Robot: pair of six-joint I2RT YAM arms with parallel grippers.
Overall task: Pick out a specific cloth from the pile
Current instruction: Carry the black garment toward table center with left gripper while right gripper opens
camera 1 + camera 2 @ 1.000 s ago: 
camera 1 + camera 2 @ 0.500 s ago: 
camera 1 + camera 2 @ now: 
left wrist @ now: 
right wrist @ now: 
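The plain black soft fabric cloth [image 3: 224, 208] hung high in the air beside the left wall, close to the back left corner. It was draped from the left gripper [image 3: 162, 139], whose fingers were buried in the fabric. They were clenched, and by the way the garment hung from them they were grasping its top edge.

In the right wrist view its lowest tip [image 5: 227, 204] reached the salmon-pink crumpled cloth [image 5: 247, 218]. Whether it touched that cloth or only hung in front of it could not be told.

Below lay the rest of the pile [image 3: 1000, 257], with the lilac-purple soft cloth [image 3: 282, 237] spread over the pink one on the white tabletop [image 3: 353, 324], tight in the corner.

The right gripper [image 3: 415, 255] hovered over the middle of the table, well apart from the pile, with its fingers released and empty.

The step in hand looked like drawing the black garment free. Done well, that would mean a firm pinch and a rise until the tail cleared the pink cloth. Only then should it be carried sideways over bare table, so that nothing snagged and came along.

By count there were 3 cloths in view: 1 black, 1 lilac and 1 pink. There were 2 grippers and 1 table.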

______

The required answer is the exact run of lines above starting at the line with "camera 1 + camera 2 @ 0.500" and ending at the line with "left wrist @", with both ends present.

camera 1 + camera 2 @ 0.500 s ago: 
camera 1 + camera 2 @ now: 
left wrist @ now: 

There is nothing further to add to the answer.